新年度を迎え、20年東京五輪への戦いはさらに過熱する。日刊スポーツでは各競技の注目選手を「リオ→東京 継承者たち」と題して随時、紹介する。4月1、2日には、今夏の世界選手権代表選考を兼ねる柔道の全日本体重別選手権(福岡)が行われる。2月のグランプリ・デュッセルドルフ大会女子52キロ級でワールドツアー史上最年少の16歳で制した阿部詩(兵庫・夙川学院高)が初優勝を目指す。

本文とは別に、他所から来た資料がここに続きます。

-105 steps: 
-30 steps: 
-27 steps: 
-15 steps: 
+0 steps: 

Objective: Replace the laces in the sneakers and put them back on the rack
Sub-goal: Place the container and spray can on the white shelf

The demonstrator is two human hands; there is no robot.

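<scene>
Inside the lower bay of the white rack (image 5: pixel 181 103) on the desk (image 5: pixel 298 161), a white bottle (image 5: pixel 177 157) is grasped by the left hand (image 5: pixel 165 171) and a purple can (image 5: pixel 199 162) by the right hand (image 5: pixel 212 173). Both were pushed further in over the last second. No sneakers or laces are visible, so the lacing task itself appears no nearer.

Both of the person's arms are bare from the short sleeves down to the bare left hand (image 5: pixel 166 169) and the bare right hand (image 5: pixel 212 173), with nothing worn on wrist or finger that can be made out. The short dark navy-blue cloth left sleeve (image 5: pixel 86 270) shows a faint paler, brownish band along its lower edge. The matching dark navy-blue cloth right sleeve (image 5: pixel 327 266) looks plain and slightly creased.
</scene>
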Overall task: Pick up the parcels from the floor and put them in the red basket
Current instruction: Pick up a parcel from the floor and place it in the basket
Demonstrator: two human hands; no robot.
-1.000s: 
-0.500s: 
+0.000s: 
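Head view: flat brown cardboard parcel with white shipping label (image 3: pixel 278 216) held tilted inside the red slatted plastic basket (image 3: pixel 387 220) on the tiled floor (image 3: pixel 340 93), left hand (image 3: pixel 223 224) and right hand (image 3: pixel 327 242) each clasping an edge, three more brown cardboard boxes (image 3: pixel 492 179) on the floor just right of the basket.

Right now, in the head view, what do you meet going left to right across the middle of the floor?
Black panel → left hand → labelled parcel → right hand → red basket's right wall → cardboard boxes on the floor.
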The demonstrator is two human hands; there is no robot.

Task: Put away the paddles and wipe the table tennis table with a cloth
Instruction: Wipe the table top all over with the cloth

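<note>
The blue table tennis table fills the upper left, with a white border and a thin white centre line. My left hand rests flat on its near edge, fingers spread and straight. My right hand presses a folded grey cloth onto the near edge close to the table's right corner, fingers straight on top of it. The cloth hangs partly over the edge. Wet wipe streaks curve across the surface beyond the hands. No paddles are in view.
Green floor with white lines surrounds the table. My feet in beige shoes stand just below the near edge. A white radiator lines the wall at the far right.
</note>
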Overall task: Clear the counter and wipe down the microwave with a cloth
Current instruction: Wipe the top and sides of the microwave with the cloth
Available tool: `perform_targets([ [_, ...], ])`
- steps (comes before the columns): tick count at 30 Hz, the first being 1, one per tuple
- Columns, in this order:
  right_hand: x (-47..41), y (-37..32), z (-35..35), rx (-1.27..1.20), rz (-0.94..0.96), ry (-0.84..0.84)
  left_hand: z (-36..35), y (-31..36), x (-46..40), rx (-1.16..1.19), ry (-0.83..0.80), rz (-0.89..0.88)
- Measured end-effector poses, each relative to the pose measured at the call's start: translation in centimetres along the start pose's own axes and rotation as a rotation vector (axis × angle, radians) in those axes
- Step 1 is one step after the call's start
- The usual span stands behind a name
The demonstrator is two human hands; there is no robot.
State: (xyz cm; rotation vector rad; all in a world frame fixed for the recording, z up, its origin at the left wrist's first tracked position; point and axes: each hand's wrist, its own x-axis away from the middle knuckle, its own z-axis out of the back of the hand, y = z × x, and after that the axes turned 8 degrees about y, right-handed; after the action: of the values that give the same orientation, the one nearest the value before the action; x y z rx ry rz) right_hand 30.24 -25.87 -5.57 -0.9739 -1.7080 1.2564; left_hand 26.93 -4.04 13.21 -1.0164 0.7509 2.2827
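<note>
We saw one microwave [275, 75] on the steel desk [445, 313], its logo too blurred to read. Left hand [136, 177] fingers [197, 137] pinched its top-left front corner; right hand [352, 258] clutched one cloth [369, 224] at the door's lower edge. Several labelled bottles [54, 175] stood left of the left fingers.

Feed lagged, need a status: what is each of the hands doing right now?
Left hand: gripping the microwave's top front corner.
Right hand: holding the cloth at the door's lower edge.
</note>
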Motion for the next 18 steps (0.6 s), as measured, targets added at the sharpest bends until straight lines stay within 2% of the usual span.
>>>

 世界のABEを証明する-。19日の全国高校選手権個人戦決勝。阿部は開始21秒、2月のグランドスラム・パリ大会男子66キロ級金メダルの兄一二三(19)と同じ得意技の袖釣り込み腰で一本勝ちした。「目指すは世界。こんなところで負けられない。東京五輪まで全試合勝ち続けたい」。あどけない表情でこう言った。

 5歳から柔道を始めた。中学3年の時には、全国中学大会で初優勝。高校入学後の昨年12月のグランドスラム東京で準優勝、先月のグランプリ大会で優勝するなど急成長を遂げている。

 成長の背景には、リオデジャネイロ五輪同階級銅メダルで休養中の中村美里(27)の存在がある。15年末、中村の所属先の三井住友海上の年越し合宿に参加。中村と組んで「ゾウとありんこぐらいの力の差」を実感した。「死ぬほど練習しないと五輪に出場できない」と危機感を覚えた。組み手強化のために上半身の筋トレに励み、苦手の寝技克服のために富士学苑高(山梨)などで武者修行を敢行した。

 日本女子代表の増地監督は阿部に「田村亮子選手のようになってもらいたい」と期待する。目標は「お兄ちゃんと東京五輪で金メダル」。3年後の本番に向けて、今年は兄妹で世界選手権を制覇する覚悟だ。【峯岸佑樹】

 ◆阿部詩(あべ・うた)2000年(平12)7月14日生まれ、神戸市出身。5歳で柔道を始める。中3の全国中学校体育大会では92年バロセロナ五輪男子71キロ級金メダルの古賀稔彦の長女ひよりを下して優勝。昨年11月の講道館杯全日本体重別選手権で3位に入り、12月のグランドスラム東京は準優勝。得意技は袖釣り込み腰と内股。好きな食べ物はすし。158センチ。血液型B。